- _WORK ORDER_
Leaving out the pictures, return word for word the stretch of entries below from the line holding "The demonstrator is" through the line holding "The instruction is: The".

[Stored entries]
BEGIN

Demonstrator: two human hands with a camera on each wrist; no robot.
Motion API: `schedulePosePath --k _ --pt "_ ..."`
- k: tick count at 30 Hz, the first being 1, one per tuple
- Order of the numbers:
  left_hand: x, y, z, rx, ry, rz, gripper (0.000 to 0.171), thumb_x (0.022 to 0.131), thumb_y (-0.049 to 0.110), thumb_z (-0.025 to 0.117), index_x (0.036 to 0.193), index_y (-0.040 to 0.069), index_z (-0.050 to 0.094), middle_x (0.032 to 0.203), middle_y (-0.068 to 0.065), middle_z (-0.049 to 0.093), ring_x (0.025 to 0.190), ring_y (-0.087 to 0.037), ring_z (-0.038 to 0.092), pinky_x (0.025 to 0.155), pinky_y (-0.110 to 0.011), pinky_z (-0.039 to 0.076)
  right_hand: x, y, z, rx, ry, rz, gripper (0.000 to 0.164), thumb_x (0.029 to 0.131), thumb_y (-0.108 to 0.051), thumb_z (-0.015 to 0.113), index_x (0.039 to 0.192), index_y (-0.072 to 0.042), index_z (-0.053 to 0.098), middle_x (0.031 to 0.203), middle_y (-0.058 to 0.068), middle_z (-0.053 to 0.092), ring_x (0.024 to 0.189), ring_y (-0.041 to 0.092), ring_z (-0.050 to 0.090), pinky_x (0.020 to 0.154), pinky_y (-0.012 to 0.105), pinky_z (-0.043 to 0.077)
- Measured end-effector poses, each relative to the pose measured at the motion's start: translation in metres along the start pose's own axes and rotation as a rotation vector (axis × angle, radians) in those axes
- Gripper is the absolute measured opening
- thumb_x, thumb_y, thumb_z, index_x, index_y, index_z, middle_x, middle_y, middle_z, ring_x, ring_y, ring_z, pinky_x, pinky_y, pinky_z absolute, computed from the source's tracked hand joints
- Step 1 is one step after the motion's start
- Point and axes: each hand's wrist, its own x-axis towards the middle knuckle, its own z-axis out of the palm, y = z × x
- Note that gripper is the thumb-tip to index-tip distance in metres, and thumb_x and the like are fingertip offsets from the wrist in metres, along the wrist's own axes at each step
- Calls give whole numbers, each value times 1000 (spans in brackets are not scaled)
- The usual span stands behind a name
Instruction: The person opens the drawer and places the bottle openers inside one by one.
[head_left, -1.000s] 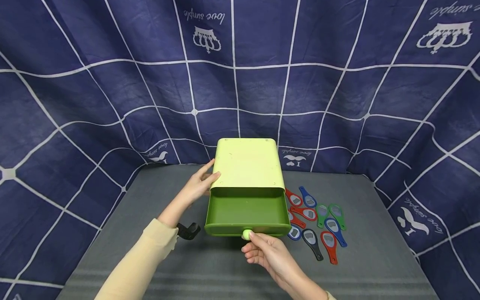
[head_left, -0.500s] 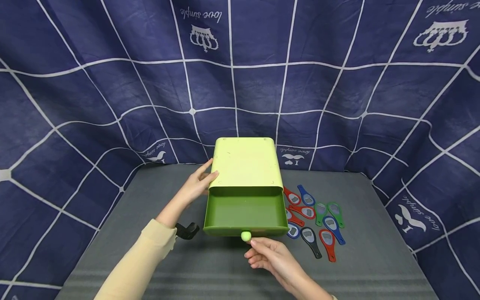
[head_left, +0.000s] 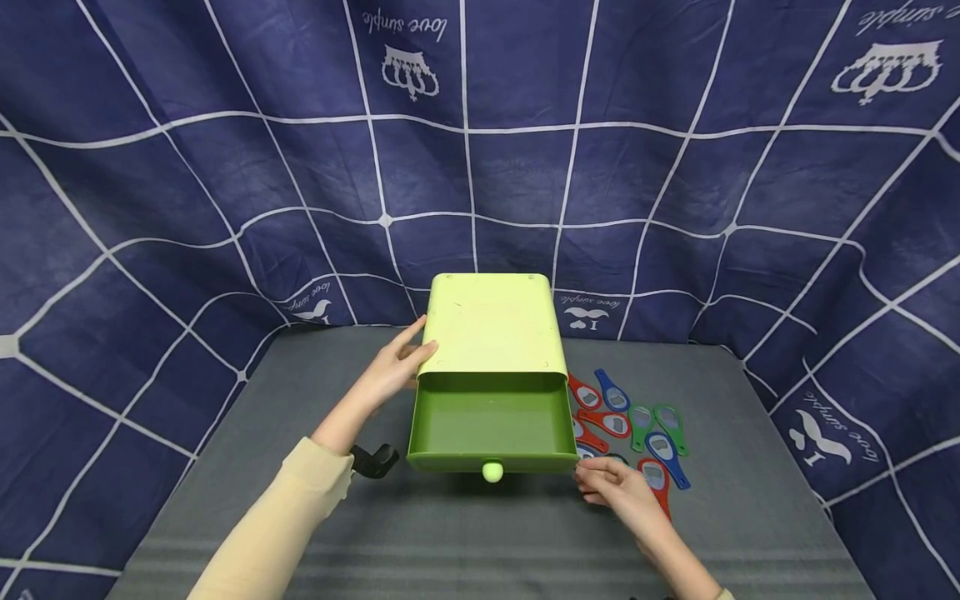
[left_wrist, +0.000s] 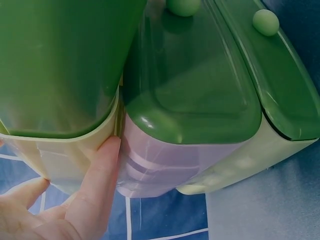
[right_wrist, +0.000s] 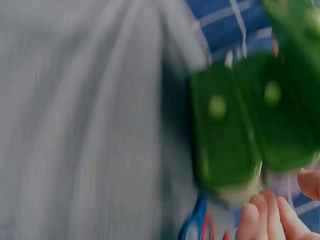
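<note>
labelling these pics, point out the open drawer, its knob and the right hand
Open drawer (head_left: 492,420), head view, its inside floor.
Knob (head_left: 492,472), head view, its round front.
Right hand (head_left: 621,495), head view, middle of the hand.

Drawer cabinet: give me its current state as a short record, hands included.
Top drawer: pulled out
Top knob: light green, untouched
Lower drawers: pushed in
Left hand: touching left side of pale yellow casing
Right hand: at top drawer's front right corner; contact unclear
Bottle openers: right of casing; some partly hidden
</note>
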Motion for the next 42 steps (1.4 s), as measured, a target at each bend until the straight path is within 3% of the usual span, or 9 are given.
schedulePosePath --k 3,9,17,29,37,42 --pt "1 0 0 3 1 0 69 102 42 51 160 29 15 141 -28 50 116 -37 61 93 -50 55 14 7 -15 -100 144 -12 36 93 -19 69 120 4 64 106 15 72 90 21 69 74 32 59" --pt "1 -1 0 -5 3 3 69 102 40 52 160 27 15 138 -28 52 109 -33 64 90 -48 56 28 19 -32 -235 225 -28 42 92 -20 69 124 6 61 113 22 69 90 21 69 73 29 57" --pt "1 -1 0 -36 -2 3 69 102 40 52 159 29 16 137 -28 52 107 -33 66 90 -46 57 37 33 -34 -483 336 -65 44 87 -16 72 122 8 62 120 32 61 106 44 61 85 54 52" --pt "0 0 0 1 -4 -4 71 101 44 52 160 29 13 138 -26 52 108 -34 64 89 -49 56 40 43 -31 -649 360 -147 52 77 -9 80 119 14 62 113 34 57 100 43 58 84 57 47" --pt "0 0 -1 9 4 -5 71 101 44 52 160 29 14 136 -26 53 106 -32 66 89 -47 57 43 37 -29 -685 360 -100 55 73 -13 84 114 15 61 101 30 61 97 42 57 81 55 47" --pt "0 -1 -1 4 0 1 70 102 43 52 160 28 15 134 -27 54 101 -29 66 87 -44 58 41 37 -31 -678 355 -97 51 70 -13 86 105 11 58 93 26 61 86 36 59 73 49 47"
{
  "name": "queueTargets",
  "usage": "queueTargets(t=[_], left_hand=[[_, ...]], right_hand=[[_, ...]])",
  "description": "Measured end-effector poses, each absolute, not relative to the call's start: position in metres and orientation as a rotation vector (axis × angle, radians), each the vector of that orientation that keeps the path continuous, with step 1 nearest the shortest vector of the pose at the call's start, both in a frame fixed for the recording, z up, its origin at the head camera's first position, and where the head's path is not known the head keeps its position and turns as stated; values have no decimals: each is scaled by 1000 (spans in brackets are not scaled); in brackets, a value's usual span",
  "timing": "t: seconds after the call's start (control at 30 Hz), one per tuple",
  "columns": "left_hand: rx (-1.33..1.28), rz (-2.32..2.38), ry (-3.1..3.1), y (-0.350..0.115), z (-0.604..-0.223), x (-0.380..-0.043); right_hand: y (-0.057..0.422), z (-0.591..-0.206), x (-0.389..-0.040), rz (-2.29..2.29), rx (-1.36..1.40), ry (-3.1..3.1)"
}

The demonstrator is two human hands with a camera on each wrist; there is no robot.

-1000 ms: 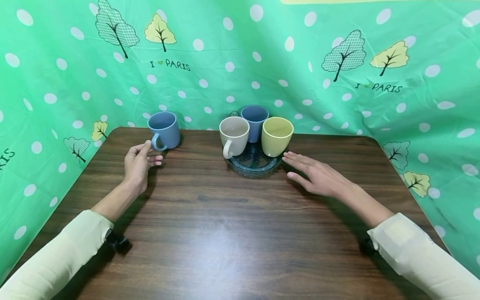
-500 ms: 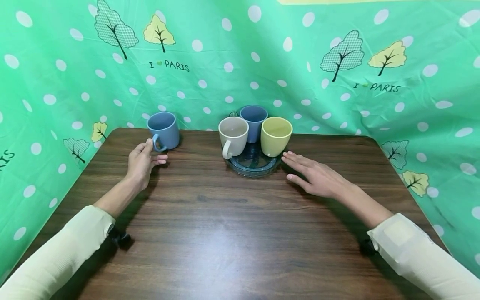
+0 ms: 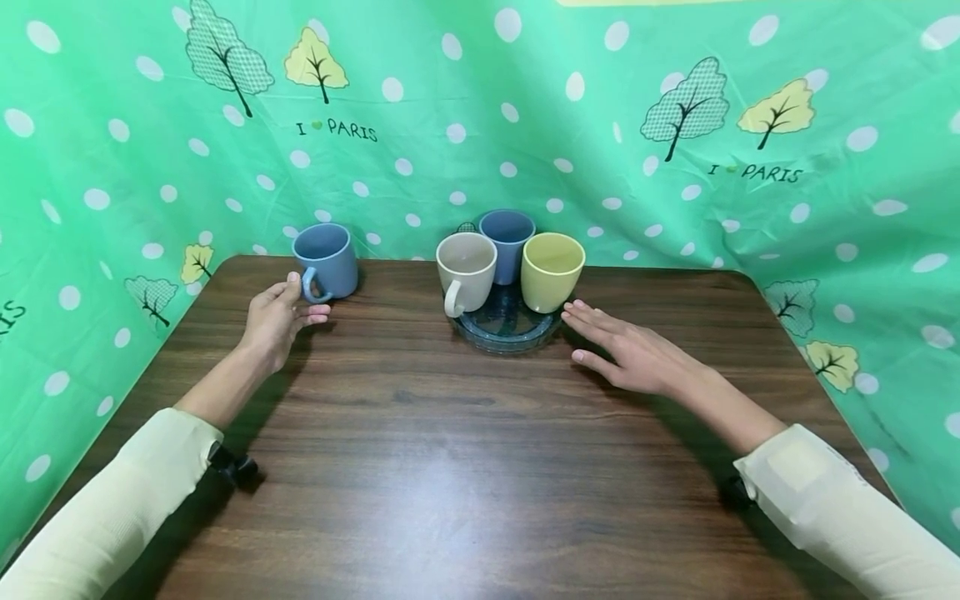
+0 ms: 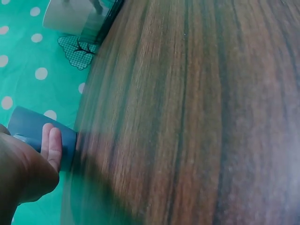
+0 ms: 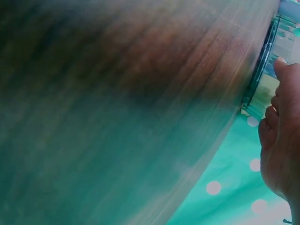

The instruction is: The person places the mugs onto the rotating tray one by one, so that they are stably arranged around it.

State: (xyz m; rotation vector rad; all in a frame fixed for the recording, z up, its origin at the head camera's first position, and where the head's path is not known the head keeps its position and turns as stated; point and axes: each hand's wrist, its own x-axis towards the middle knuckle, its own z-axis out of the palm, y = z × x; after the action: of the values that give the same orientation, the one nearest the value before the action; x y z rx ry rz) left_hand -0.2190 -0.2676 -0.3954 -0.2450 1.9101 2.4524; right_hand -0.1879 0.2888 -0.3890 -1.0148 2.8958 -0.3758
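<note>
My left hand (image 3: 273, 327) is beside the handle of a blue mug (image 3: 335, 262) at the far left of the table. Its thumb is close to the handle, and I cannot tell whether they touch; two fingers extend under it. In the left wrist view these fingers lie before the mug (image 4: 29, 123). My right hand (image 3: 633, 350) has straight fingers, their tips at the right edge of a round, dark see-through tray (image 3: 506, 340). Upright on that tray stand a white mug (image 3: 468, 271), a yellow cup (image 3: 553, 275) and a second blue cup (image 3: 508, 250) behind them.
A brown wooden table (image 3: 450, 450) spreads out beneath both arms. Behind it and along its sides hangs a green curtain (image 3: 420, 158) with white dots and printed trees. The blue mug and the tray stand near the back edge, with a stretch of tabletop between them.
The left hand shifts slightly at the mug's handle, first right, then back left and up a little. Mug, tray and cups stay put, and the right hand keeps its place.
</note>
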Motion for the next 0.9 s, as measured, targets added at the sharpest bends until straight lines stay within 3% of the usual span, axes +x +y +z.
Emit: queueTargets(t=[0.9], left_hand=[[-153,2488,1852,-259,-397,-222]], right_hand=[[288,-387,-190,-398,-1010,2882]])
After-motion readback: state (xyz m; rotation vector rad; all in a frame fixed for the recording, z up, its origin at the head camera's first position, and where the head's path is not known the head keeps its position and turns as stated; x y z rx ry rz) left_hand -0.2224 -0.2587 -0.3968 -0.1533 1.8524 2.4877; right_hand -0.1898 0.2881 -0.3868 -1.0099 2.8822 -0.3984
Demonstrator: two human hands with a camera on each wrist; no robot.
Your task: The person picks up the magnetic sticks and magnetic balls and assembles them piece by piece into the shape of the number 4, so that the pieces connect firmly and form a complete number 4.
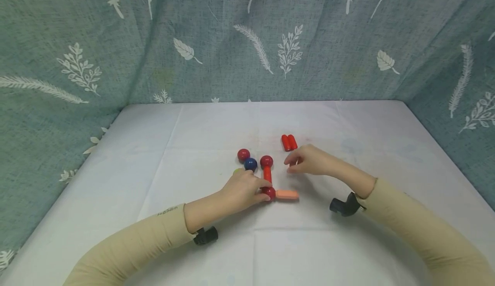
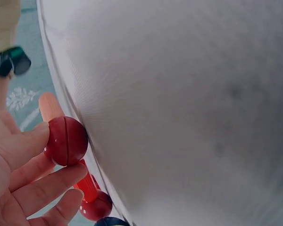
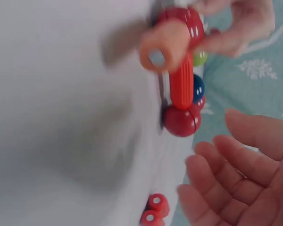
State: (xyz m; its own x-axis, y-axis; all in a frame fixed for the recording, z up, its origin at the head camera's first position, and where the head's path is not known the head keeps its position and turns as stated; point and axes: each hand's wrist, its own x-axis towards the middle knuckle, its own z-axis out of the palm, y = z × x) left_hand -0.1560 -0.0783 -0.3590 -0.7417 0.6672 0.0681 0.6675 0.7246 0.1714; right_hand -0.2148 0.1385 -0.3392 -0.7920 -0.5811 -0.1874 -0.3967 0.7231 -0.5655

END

- _TASK RESPONSE_
The demonstrator is two human hands with a camera on each wrist; there is no robot.

-1000 ms: 
-500 ms: 
+0 ms: 
+0 ms: 
+0 ms: 

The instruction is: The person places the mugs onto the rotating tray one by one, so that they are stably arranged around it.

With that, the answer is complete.